Eunpa Lake Park isn’t actually built around a lake but an old, manmade agricultural reservoir. After reading the name I couldn’t stop singing, “Umpa, Lumpa, Dupa-dee-du…” Now the park is a gathering point for many people in Gunsan. There is a walkway that circles the whole lake and a bridge that cuts across the lake at about the halfway point. It was here that I decided last minute to plant a letterbox. We are always out and about and I think, “man this would be a great place to hide a letterbox” but I never have my supplies so I recently put together a few small boxes with blank carving rubber and keep a carving tool in my backpack.
From the park we caught a bus to Buan, a small town with around 60,000 people. Its population is shrinking each year due to people moving to the big cities but i’m not sure why. It’s situated about 20-30 minutes from the coast, seems like a little paradise, maybe if I lived there I would think otherwise. Getting off the bus I talked to a an American girl from Arizona. She had moved to Buan about 2 months ago to teach with the EPIK program, The same program I am doing.

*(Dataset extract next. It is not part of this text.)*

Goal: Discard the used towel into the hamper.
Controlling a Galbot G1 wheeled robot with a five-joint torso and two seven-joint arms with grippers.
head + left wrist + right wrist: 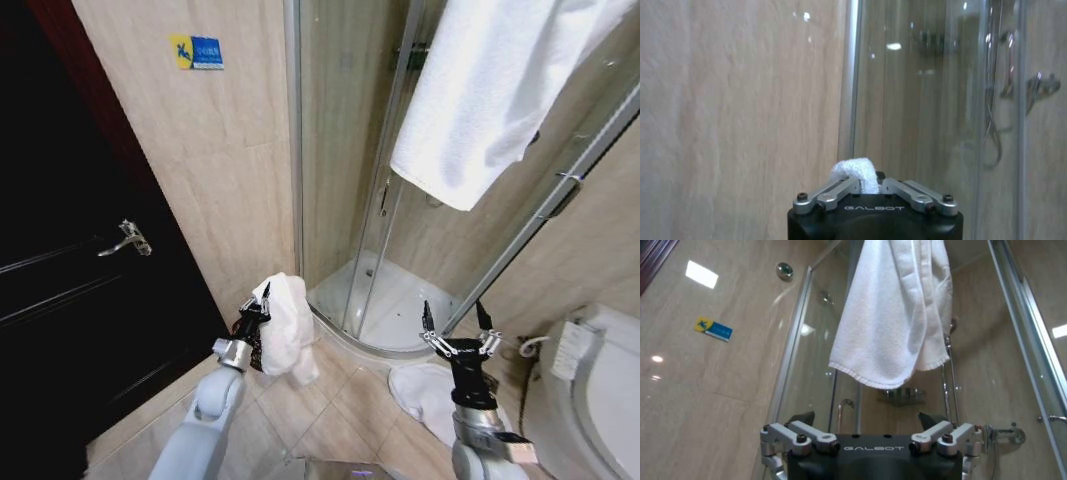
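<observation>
My left gripper [262,297] is clamped on the used towel [288,328], held above the floor tiles [330,405] by the shower enclosure [370,200]. My right gripper [456,325] stands wide, holding nothing. I see no hamper; the dangling towel could slip loose.

A white towel [495,95] hangs over the glass shower enclosure [350,150].
</observation>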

We caught a taxi out to Ji’s grandma’s house. Our visit was unannounced but Ji said he grandma is always home just working in the garden. We stood around for an hour or so with groceries, being eaten by mosquitoes, waiting for her to come home from a neighbors house, its the only place she could have been since she doesn’t drive. Finally after the sun set and we had heard no word, we walked to a neighbors house. A little hunched over, elderly woman, wearing a visor and scarf over her head,met us at the driveway startled, in not sure but I have a feeling it was the sight of a “foreigner”.
Eventually she figured out who Ji was and told us that Ji’s Grandma went to the hospital the previous afternoon; something about working in the garden and hurting her hip. The Sun Withered woman offered to call a cab for us, then decided she too would go for a visit.
It wasn’t so much a hospital as a patient care facility. Her grandma turned out to be OK but needed some bed rest. Ji has an aunt that lives in Buan, near that hospital. She came to the hospital to visit also and offered to let us stay the night with her and her family and headed back to Seoul the following morning.